So it happened: Windows starts up and asks for a password, and you don’t know what that is. Either forgot, or didn’t know the password. This is Syskey in action. What to do?
You can try brute forcing the password. Syskey gives unlimited tries. After the first hundred you’ll come to the conclusion that brute forcing is overrated. And there are no reliable tools that will help brute forcing Syskey password.

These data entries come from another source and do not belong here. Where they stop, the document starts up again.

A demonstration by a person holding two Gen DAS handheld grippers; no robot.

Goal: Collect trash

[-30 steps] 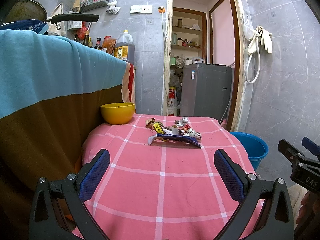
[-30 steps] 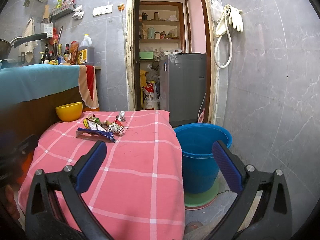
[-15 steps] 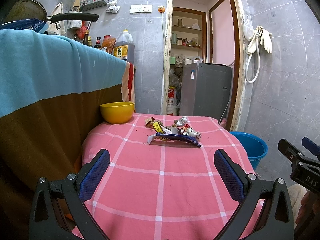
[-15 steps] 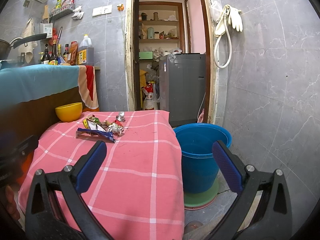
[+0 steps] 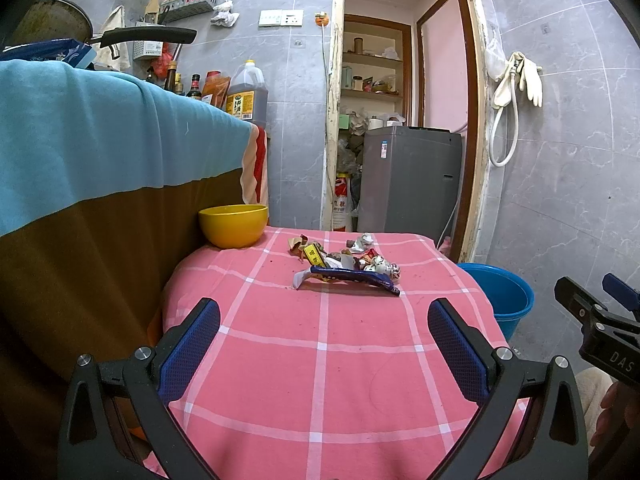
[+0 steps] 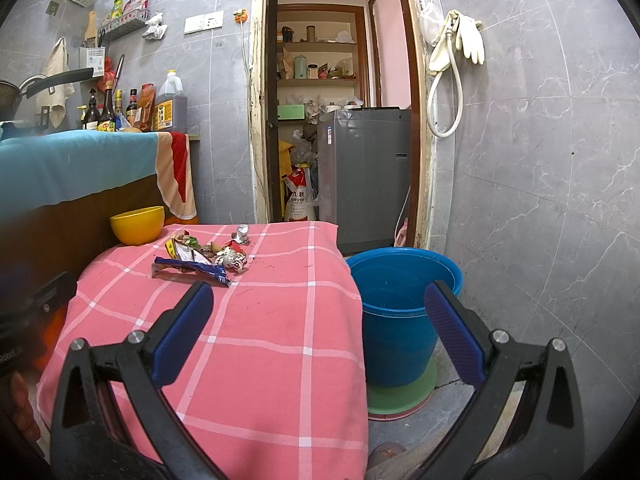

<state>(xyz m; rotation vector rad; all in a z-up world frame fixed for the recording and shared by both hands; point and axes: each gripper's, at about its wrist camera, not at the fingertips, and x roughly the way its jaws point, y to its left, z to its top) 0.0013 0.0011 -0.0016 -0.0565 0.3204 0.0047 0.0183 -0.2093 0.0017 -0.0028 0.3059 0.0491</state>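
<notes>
A heap of trash (image 5: 344,264) lies on the far part of the pink checked tablecloth (image 5: 320,360): a long blue wrapper (image 5: 352,276), a yellow packet and crumpled scraps. The heap also shows in the right wrist view (image 6: 204,258). A blue bucket (image 6: 400,312) stands on the floor right of the table, also visible in the left wrist view (image 5: 502,296). My left gripper (image 5: 324,344) is open and empty over the near part of the table. My right gripper (image 6: 318,328) is open and empty, near the table's right edge, beside the bucket.
A yellow bowl (image 5: 233,225) sits at the table's far left corner. A counter draped in teal and brown cloth (image 5: 100,152) rises on the left, with bottles on top. A grey washing machine (image 5: 408,180) stands in the doorway behind. Tiled wall on the right.
</notes>
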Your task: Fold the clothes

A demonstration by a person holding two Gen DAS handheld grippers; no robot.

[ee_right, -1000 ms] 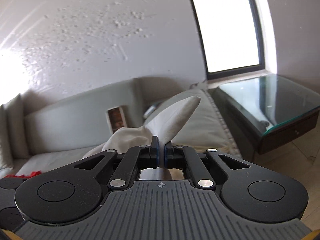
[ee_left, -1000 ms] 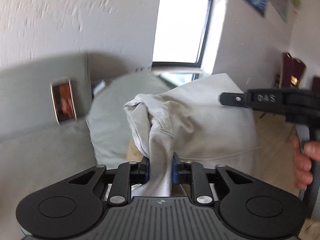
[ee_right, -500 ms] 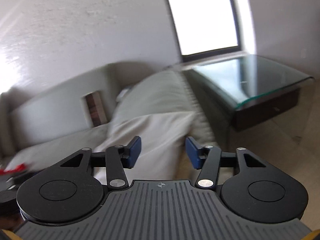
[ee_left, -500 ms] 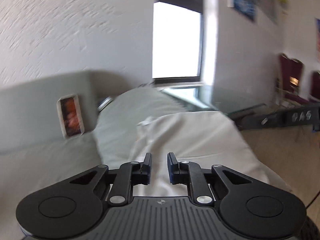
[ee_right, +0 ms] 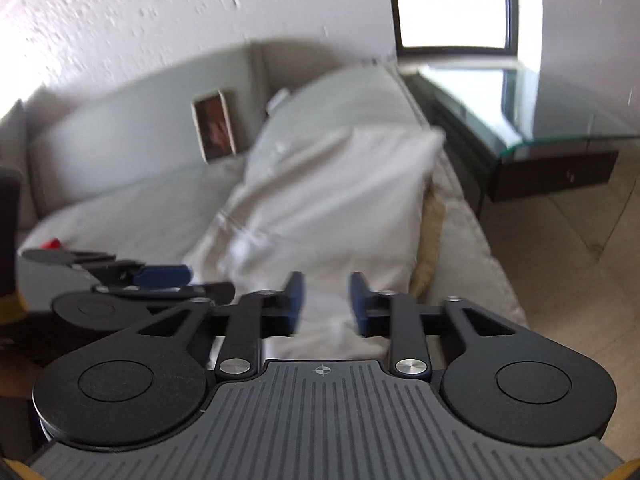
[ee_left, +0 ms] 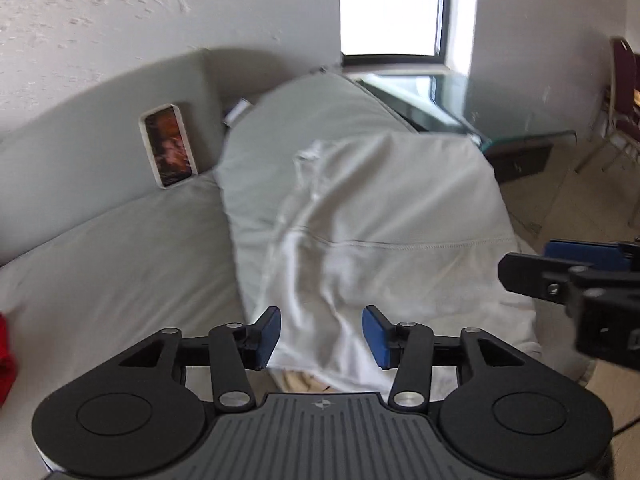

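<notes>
A light grey-white garment (ee_left: 384, 224) lies draped over the sofa's armrest cushion (ee_left: 296, 128); it also shows in the right wrist view (ee_right: 332, 208). My left gripper (ee_left: 321, 334) is open and empty, just short of the garment's near edge. My right gripper (ee_right: 325, 304) is open and empty, also at the garment's near edge. In the left wrist view the right gripper (ee_left: 576, 276) shows at the right edge. In the right wrist view the left gripper (ee_right: 152, 280) shows at the left.
A grey sofa (ee_left: 112, 264) with a phone (ee_left: 169, 145) leaning on its backrest. A red item (ee_left: 6, 360) lies at the left. A glass side table (ee_right: 532, 120) stands right of the sofa, chairs (ee_left: 624, 92) further right. A tan fabric (ee_right: 430, 236) shows under the garment.
Both grippers held the garment lifted one second ago. They have opened and let it go. The garment now lies spread over the armrest, and both grippers have drawn back and lower.
</notes>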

You can forcibly switch Syskey off. The best tool for it is the Offline NT Password & Registry Editor, commonly known as NTPasswd. The bootable Linux-based CD image is just over 3MB, contains many SCSI drivers as read-write NTFS driver, as has intuitive text manu-based UI. It allows disabling Syskey. But there will be side effects:
All locally stored encryption keys will become invalid;
You will not be able to connect to Terminal Services – it’s using encryption keys for session security;
IIS-based services (W3SVC, SMTP and depending Exchange services) will not start – parts of Metabase are encrypted, and the keys aren’t available;
Any service running not as LocalSystem will not start. You’ll need to reset the credentials cache. The easies way is to set the service to run as LocalSystem, and then change again to a service account;
Same applies to scheduled tasks;
All EFS-encrypted data, including that encrypted with the system key, will be permanently lost.
So the system will be severely damaged after it comes back up. Only do this to recover the latest data. If you need more – always back up System state offline. And do not forget test restoration before an incident happens.